第5章 · 問題の診断·v1.0.0·更新 2026/7/17·読了目安 約13分
変更要約: 初版
5.1トラブルシュート方法論とヘルプデスク
この節の要点
思いつきで機器を触るのではなく、トラブルシュート方法論(症状の確認→情報収集→原因の切り分け→対処→検証)に沿って進めること、対応をチケットとして記録し正確で完全な文書化を残すこと、複数案件を影響度で優先順位付けすることを、サポート業務の型として学びます。
ネットワークのサポートで最も差が出るのは、知識量よりも進め方(手順)です。同じ「つながらない」という訴えでも、いきなりケーブルを抜き差ししたりルータを再起動したりと当てずっぽうで動くと、原因が分からないまま状況を悪化させかねません。この節では、症状を確認して情報を集め、原因を切り分け、対処し、直ったかを検証するというトラブルシュート方法論の型と、対応をチケットとして残す文書化、複数の依頼を影響の大きさで優先順位付けする考え方という、ヘルプデスクの基本作法を学びます。
5.1.1体系立てたトラブルシュートの手順
- 方法論(methodology)=当てずっぽうではなく決まった順序で進めること。基本形は「症状の確認→情報収集→原因の切り分け(仮説と検証)→対処→直ったかの検証と記録」。手順に沿うと、原因の見落としや手戻りが減る。
- 情報収集が起点:いつから・誰が・どの範囲で・何をすると起きるかを聞き取る。「1台だけか、フロア全体か」「有線か無線か」「最近変更したことはあるか」といった質問が、原因を絞る材料になる。
- 一度に一つずつ変えるのが鉄則。複数箇所を同時にいじると、直っても悪化してもどれが効いたのか分からなくなる。変更したら必ず検証し、効果がなければ元に戻してから次を試す。
5.1.2チケットと文書化・優先順位付け
- チケット=1件の問い合わせや障害を管理する記録。受付日時・依頼者・症状・実施した対応・結果を残し、担当交代や再発時に過去の経緯をたどれるようにする。口頭だけの対応は次の人に引き継げない。

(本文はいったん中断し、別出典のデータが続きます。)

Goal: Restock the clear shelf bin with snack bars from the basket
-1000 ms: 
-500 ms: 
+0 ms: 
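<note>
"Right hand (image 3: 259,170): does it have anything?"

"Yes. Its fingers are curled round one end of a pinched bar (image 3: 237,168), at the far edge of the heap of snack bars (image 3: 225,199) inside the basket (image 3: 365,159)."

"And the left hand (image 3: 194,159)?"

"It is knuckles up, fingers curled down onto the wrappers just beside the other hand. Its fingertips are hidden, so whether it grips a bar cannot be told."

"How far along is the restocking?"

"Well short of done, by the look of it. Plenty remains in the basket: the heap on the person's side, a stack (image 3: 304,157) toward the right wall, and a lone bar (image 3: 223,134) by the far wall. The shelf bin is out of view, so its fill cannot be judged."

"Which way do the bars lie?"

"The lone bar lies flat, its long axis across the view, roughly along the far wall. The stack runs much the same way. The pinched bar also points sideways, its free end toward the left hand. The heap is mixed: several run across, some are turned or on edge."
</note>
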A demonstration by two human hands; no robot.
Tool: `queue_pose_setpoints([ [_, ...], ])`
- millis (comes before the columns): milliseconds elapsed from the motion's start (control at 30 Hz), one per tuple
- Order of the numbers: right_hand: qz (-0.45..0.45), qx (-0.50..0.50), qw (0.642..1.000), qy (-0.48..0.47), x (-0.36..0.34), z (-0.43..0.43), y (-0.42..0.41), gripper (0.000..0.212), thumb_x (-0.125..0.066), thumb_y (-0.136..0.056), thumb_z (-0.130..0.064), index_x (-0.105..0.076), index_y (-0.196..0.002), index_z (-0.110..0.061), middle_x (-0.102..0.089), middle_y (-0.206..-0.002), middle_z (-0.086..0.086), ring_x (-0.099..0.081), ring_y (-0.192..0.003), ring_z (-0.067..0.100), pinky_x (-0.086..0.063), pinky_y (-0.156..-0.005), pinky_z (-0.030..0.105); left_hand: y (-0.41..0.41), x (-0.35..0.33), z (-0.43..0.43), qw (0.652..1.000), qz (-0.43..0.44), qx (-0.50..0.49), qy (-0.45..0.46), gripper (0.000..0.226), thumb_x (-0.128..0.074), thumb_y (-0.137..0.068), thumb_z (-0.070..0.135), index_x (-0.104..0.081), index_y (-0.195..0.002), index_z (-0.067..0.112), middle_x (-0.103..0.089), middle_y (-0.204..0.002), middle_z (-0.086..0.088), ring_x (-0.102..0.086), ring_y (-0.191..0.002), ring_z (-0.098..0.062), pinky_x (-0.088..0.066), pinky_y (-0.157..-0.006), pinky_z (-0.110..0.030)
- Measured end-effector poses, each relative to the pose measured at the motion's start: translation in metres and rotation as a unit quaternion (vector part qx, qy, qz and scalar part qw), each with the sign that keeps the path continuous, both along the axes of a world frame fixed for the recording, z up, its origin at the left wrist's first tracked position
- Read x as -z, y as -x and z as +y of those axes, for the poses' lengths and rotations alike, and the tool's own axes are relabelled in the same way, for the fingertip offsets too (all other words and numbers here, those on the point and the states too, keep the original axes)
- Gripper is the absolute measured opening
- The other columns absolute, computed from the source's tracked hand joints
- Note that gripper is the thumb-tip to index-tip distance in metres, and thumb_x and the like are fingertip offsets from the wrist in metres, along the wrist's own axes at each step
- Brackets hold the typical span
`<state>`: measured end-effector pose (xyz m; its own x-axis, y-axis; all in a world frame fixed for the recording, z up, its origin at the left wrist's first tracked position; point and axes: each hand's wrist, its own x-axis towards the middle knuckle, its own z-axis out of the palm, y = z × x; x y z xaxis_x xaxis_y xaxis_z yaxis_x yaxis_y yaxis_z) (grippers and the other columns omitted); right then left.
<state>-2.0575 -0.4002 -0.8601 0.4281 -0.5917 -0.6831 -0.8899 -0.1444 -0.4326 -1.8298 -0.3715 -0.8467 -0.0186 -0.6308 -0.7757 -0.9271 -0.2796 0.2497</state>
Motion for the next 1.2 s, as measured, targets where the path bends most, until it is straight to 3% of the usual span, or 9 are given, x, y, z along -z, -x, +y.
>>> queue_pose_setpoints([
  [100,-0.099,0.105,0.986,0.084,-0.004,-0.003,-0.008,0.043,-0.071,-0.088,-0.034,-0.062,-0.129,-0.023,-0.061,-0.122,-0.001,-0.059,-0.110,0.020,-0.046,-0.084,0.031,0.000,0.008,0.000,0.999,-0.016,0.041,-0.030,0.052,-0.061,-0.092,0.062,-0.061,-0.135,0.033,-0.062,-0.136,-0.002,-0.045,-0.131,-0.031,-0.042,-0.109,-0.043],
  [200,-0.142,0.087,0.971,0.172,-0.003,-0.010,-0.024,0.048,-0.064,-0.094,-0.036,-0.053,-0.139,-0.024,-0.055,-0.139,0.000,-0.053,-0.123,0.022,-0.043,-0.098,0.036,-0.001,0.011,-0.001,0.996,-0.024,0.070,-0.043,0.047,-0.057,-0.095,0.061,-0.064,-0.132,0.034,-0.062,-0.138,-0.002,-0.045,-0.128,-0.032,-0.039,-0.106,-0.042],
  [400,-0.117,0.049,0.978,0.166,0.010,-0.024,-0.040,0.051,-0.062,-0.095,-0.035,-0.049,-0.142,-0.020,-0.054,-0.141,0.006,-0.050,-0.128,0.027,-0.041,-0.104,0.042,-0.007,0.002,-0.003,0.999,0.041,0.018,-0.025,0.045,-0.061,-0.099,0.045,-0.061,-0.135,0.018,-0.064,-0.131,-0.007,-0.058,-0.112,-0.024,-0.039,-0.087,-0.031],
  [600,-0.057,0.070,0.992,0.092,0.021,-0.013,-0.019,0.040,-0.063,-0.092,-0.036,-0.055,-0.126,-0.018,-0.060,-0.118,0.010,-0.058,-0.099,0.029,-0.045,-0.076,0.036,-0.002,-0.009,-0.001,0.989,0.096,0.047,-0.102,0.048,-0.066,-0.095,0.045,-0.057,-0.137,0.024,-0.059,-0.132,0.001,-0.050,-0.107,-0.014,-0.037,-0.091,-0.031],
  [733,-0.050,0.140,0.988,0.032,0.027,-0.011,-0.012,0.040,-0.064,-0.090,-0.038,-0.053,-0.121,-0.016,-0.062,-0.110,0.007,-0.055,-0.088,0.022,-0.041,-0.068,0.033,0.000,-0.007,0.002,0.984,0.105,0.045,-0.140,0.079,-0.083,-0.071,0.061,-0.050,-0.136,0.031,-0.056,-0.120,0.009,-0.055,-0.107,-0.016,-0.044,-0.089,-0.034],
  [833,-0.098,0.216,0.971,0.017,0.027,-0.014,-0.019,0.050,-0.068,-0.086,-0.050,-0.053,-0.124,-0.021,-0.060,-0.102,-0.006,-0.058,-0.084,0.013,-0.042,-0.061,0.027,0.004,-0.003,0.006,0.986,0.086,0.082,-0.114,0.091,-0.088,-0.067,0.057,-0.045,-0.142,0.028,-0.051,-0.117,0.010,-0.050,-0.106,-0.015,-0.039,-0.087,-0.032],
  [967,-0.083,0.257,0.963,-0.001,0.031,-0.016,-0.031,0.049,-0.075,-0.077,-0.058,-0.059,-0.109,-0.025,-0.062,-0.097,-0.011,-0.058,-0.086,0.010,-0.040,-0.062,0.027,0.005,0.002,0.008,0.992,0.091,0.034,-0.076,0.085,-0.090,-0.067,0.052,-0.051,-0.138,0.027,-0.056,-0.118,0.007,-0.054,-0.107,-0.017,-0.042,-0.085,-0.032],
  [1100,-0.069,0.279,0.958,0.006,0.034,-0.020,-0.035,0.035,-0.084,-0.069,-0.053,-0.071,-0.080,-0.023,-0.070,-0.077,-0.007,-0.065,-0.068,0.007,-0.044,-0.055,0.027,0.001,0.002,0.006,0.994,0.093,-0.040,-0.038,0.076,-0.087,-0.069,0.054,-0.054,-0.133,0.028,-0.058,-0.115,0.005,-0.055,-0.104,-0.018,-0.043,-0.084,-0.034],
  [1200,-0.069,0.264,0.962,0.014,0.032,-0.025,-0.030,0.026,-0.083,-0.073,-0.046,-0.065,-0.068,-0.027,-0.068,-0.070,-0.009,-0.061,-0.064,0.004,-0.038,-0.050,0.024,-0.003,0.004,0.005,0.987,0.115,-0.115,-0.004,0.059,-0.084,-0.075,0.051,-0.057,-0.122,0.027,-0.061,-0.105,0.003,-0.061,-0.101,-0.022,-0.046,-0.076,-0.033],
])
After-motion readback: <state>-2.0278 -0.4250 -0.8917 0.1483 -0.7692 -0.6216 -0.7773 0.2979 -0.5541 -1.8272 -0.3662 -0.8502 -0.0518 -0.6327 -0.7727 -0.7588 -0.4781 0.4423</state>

- 正確で完全な文書化が価値の源泉。「再起動したら直った」だけでは再発時に役立たない。何を確認し、何を変え、なぜそう判断したかまで書くと、同じ問題が来たとき短時間で解決でき、チーム全体の知識になる。
- 優先順位付け=複数案件を影響の大きさで並べること。「全社の基幹サーバが停止」は「1人のプリンタ不調」より優先。人数・業務への影響・緊急度で判断し、緊急案件を待たせないようにする。